Accordingly, it is unclear from this legislation how the government intends to ensure that the bureaucracy will provide quality guidance to the government when the bureaucrats will have incentives to please political leaders.

I understand why the Hatoyama government feels obligated to enshrine reform in law, as it gives the government's reform agenda a symbolic permanence that it otherwise lacks. And it it is understandable why in the near term the Hatoyama government wants to be able to control senior-level personnel appointments. It needs to sever whatever links remain between the bureaucracy and the ancien regime. Under LDP rule, after all, the LDP and the bureaucracy developed a symbiotic relationship, in which the party preserved the prerogatives of the bureaucracy while the bureaucracy served as a policymaking staff for the party and cooperated with LDP backbenchers' desires to direct national resources to particularistic ends. To build a new system that DPJ needs to be able to forestall sabotage, shirking, or foot dragging on the part of the bureaucracy.

But I would argue that the most effective reforms to the policymaking process have been those that have limited interaction between bureaucrats and backbenchers, and intra-party reforms that have sharply limited the ability of backbenchers to participate in policymaking. Without being able to play backbenchers off against the cabinet, bureaucrats have already had to accommodate DPJ rule to an extent that few expected.

As for the goal of building a politically neutral civil service that dutifully serves the government of the day, perhaps the only way to build such a civil service is regular changes in ruling party. The British civil service has been described as "politically promiscuous," willing to serve any government even when successive governments have contradictory aims.  If there is not regular alternation in power, the bureaucracy will wind up simply shifting its loyalties to the new long-term ruling party, bending to the interests of the ruling party instead of dispensing guidance with an eye towards national and public interests.
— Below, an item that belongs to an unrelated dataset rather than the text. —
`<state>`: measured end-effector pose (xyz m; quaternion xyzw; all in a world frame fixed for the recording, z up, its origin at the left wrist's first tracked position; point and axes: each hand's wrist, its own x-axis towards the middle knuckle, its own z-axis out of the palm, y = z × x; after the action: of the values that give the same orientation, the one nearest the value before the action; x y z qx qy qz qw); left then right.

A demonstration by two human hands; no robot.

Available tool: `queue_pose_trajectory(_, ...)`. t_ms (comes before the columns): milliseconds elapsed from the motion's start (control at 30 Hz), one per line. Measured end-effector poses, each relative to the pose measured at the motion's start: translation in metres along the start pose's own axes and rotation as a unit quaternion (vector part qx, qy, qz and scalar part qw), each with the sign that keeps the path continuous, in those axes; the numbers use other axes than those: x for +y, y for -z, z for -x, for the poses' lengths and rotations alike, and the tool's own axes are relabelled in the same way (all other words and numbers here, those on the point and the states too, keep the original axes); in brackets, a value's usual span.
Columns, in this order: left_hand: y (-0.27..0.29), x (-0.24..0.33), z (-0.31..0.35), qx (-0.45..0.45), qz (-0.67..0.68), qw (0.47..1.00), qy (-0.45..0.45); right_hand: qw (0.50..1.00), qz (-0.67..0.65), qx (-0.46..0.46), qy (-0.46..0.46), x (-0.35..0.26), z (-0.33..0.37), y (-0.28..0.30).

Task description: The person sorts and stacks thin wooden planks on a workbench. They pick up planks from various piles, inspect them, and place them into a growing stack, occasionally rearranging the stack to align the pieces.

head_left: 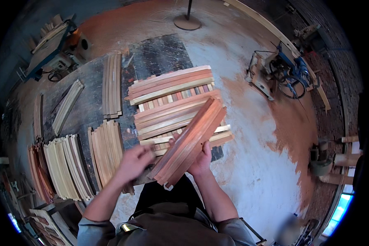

In short, the process of building a new policymaking system will require at least as much change in the minds of actors in the system as change in formal institutions, if not more. As the DPJ comes to see the bureaucracy not as a hostile remnant of the ancien regime but as the source of expert advice, as the bureaucrats come to recognize the legitimacy of a government in power on the basis of a public mandate for its electoral program and come to recognize that there is a realistic chance of a different party with a different program taking power, the system will change to something approximating top-down political leadership. The new system will not come about through bullying the bureaucracy — except perhaps in very rare instances — but through the bureaucracy's recognizing the role it has to play in the new system, and the DPJ's (and whatever ruling party succeeds it) recognizing that no advanced industrial democracy functions without an effective civil service.

2 comments:

apple407 said...

It’s clear Japan is not just new at sausage making, but that the concept is “foreign”. And as all borrowed English words are transformed and gain usage as totally unrecognizable words, so do borrowed concepts. Borrowed concepts are simply reshaped and retooled until the Japanese minds can finally make sense of them. The Japanese will agree with you their use of the borrowed concepts are absolutely wrong, but they will go ahead and do what they always do, because they need to make sense of the world to themselves.

Len Schoppa said...

Tobias, do you have any plans to write up your observations on the DPJ's reforms of the cabinet and bureaucracy in the form of a traditional, published article? Would be great to be able to share your views of what is happening in a coherent form with undergrads in a Japanese politics class.